* [Activity]
Retype the records in full, exactly as they stand.

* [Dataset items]
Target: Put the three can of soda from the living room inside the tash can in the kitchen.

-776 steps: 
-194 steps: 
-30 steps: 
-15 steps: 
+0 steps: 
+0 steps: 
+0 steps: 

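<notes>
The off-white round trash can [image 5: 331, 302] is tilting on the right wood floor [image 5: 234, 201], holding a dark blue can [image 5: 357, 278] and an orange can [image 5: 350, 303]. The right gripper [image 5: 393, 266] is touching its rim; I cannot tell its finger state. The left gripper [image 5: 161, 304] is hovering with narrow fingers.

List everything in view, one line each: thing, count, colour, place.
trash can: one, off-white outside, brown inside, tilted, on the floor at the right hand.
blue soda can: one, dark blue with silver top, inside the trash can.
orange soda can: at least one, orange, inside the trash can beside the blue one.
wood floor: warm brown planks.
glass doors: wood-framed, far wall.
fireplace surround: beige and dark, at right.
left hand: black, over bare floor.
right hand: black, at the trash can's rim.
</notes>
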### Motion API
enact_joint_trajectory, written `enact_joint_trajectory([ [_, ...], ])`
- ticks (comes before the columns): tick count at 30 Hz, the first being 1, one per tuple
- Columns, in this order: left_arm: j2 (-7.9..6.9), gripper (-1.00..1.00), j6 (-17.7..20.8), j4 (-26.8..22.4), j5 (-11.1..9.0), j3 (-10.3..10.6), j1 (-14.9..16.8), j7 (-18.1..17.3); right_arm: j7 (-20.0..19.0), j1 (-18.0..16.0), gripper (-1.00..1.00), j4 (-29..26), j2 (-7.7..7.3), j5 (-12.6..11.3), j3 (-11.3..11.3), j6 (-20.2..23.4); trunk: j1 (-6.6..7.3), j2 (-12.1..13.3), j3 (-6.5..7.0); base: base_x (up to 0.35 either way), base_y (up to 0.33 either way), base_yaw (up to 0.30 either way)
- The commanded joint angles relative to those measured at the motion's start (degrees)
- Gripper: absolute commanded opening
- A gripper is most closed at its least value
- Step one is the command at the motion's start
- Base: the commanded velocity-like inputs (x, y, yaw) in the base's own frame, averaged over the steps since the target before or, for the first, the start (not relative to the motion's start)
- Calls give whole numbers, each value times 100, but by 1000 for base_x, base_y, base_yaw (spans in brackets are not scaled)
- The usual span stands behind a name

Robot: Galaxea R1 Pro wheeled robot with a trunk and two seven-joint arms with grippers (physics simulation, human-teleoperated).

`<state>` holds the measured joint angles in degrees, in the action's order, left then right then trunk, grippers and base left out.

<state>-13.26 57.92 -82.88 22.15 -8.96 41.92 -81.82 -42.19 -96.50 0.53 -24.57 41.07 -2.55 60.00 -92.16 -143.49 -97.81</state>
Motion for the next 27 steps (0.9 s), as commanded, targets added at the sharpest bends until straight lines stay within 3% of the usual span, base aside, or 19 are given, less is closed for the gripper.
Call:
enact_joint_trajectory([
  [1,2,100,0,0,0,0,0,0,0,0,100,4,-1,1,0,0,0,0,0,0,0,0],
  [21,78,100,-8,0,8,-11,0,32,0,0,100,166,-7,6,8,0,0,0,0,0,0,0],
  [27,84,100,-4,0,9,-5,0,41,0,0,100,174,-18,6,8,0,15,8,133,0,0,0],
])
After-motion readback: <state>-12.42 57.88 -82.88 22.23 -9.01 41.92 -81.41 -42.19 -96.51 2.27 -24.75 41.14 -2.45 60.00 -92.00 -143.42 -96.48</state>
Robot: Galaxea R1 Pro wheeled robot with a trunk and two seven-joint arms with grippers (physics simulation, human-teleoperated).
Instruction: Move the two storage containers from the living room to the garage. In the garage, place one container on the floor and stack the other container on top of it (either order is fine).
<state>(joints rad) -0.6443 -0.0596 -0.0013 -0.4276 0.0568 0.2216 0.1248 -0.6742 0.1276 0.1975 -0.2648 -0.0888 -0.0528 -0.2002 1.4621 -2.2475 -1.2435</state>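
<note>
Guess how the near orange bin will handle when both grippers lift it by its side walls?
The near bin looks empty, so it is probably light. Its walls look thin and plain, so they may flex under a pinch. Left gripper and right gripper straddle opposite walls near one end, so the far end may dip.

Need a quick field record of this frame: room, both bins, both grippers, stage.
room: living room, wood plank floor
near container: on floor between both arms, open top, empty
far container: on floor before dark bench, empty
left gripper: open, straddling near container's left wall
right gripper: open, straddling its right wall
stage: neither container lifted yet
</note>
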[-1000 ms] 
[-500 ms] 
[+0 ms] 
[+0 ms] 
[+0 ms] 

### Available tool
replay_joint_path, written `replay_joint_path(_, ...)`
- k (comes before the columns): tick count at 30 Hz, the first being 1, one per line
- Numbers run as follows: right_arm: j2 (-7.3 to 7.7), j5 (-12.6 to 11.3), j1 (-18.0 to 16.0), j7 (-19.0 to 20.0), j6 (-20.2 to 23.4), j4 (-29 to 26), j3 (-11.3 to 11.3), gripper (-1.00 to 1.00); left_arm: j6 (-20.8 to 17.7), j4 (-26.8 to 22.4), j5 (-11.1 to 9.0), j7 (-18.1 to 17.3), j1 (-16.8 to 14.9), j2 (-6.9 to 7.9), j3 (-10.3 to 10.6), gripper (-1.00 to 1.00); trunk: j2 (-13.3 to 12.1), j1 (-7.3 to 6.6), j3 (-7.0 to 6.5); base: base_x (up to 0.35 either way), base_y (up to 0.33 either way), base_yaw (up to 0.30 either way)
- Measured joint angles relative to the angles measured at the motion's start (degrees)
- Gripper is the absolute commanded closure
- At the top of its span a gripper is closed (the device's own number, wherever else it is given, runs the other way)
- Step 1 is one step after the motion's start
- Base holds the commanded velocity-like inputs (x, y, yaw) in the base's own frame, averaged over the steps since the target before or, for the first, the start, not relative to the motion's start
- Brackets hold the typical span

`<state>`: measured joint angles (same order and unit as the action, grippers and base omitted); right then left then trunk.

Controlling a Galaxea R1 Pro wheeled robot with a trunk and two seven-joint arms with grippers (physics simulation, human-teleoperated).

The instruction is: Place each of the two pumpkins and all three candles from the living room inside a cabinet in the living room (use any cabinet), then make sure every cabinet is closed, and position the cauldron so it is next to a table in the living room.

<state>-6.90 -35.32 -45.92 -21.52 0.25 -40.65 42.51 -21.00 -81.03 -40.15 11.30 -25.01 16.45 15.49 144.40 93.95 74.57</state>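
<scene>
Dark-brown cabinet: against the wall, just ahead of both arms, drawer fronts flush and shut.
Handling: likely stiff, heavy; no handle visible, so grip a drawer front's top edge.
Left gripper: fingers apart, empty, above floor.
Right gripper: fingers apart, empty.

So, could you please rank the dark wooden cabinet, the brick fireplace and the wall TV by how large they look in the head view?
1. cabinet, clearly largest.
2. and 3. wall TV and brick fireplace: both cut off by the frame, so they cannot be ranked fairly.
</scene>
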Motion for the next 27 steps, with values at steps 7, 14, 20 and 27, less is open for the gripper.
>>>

* [Problem solution]
Target: Put the three can of soda from the living room inside the tash can in the kitchen.

-776 steps: 
-194 steps: 
-30 steps: 
-15 steps: 
+0 steps: 
+0 steps: 
+0 steps: 

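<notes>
The off-white round trash can [image 5: 331, 302] is tilting on the right wood floor [image 5: 234, 201], holding a dark blue can [image 5: 357, 278] and an orange can [image 5: 350, 303]. The right gripper [image 5: 393, 266] is touching its rim; I cannot tell its finger state. The left gripper [image 5: 161, 304] is hovering with narrow fingers.

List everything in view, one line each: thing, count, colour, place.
trash can: one, off-white outside, brown inside, tilted, on the floor at the right hand.
blue soda can: one, dark blue with silver top, inside the trash can.
orange soda can: at least one, orange, inside the trash can beside the blue one.
wood floor: warm brown planks.
glass doors: wood-framed, far wall.
fireplace surround: beige and dark, at right.
left hand: black, over bare floor.
right hand: black, at the trash can's rim.
</notes>
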### Motion API
enact_joint_trajectory, written `enact_joint_trajectory([ [_, ...], ])`
- ticks (comes before the columns): tick count at 30 Hz, the first being 1, one per tuple
- Columns, in this order: left_arm: j2 (-7.9..6.9), gripper (-1.00..1.00), j6 (-17.7..20.8), j4 (-26.8..22.4), j5 (-11.1..9.0), j3 (-10.3..10.6), j1 (-14.9..16.8), j7 (-18.1..17.3); right_arm: j7 (-20.0..19.0), j1 (-18.0..16.0), gripper (-1.00..1.00), j4 (-29..26), j2 (-7.7..7.3), j5 (-12.6..11.3), j3 (-11.3..11.3), j6 (-20.2..23.4); trunk: j1 (-6.6..7.3), j2 (-12.1..13.3), j3 (-6.5..7.0); base: base_x (up to 0.35 either way), base_y (up to 0.33 either way), base_yaw (up to 0.30 either way)
- The commanded joint angles relative to those measured at the motion's start (degrees)
- Gripper: absolute commanded opening
- A gripper is most closed at its least value
- Step one is the command at the motion's start
- Base: the commanded velocity-like inputs (x, y, yaw) in the base's own frame, averaged over the steps since the target before or, for the first, the start (not relative to the motion's start)
- Calls give whole numbers, each value times 100, but by 1000 for base_x, base_y, base_yaw (spans in brackets are not scaled)
- The usual span stands behind a name

Robot: Galaxea R1 Pro wheeled robot with a trunk and two seven-joint arms with grippers (physics simulation, human-teleoperated).

`<state>` holds the measured joint angles in degrees, in the action's order, left then right then trunk, grippers and base left out.

<state>-13.26 57.92 -82.88 22.15 -8.96 41.92 -81.82 -42.19 -96.50 0.53 -24.57 41.07 -2.55 60.00 -92.16 -143.49 -97.81</state>
Motion for the next 27 steps (0.9 s), as commanded, targets added at the sharpest bends until straight lines stay within 3% of the usual span, base aside, or 19 are given, less is closed for the gripper.
Call:
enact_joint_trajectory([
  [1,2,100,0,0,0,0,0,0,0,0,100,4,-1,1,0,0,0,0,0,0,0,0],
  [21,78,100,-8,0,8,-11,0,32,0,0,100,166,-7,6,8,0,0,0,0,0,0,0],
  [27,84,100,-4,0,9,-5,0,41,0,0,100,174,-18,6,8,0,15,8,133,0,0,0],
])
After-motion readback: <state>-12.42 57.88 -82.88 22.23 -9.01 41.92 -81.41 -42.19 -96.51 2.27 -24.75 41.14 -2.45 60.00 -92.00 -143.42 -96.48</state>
Robot: Galaxea R1 Pro wheeled robot with a trunk and two seven-joint arms with grippers (physics simulation, human-teleoperated).
Instruction: Move the two storage containers from the living room to the garage. In the garage, place one container on the floor and stack the other container on top of it (either order is fine).
<state>(joints rad) -0.6443 -0.0596 -0.0013 -0.4276 0.0568 0.2216 0.1248 -0.6742 0.1276 0.1975 -0.2648 -0.0888 -0.0528 -0.2002 1.4621 -2.2475 -1.2435</state>
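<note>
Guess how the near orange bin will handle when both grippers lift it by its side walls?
The near bin looks empty, so it is probably light. Its walls look thin and plain, so they may flex under a pinch. Left gripper and right gripper straddle opposite walls near one end, so the far end may dip.

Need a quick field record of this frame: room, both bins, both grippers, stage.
room: living room, wood plank floor
near container: on floor between both arms, open top, empty
far container: on floor before dark bench, empty
left gripper: open, straddling near container's left wall
right gripper: open, straddling its right wall
stage: neither container lifted yet
</note>
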[-1000 ms] 
[-500 ms] 
[+0 ms] 
[+0 ms] 
[+0 ms] 

### Available tool
replay_joint_path, written `replay_joint_path(_, ...)`
- k (comes before the columns): tick count at 30 Hz, the first being 1, one per line
- Numbers run as follows: right_arm: j2 (-7.3 to 7.7), j5 (-12.6 to 11.3), j1 (-18.0 to 16.0), j7 (-19.0 to 20.0), j6 (-20.2 to 23.4), j4 (-29 to 26), j3 (-11.3 to 11.3), gripper (-1.00 to 1.00); left_arm: j6 (-20.8 to 17.7), j4 (-26.8 to 22.4), j5 (-11.1 to 9.0), j7 (-18.1 to 17.3), j1 (-16.8 to 14.9), j2 (-6.9 to 7.9), j3 (-10.3 to 10.6), gripper (-1.00 to 1.00); trunk: j2 (-13.3 to 12.1), j1 (-7.3 to 6.6), j3 (-7.0 to 6.5); base: base_x (up to 0.35 either way), base_y (up to 0.33 either way), base_yaw (up to 0.30 either way)
- Measured joint angles relative to the angles measured at the motion's start (degrees)
- Gripper is the absolute commanded closure
- At the top of its span a gripper is closed (the device's own number, wherever else it is given, runs the other way)
- Step 1 is one step after the motion's start
- Base holds the commanded velocity-like inputs (x, y, yaw) in the base's own frame, averaged over the steps since the target before or, for the first, the start, not relative to the motion's start
- Brackets hold the typical span

`<state>`: measured joint angles (same order and unit as the action, grippers and base omitted); right then left then trunk.

Controlling a Galaxea R1 Pro wheeled robot with a trunk and two seven-joint arms with grippers (physics simulation, human-teleoperated).

The instruction is: Place each of the two pumpkins and all three candles from the living room inside a cabinet in the living room (use any cabinet), then make sure every cabinet is closed, and position the cauldron so it is next to a table in the living room.

<state>-6.90 -35.32 -45.92 -21.52 0.25 -40.65 42.51 -21.00 -81.03 -40.15 11.30 -25.01 16.45 15.49 144.40 93.95 74.57</state>
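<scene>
Dark-brown cabinet: against the wall, just ahead of both arms, drawer fronts flush and shut.
Handling: likely stiff, heavy; no handle visible, so grip a drawer front's top edge.
Left gripper: fingers apart, empty, above floor.
Right gripper: fingers apart, empty.

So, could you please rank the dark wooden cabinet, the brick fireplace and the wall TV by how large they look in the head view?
1. cabinet, clearly largest.
2. and 3. wall TV and brick fireplace: both cut off by the frame, so they cannot be ranked fairly.
</scene>
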Motion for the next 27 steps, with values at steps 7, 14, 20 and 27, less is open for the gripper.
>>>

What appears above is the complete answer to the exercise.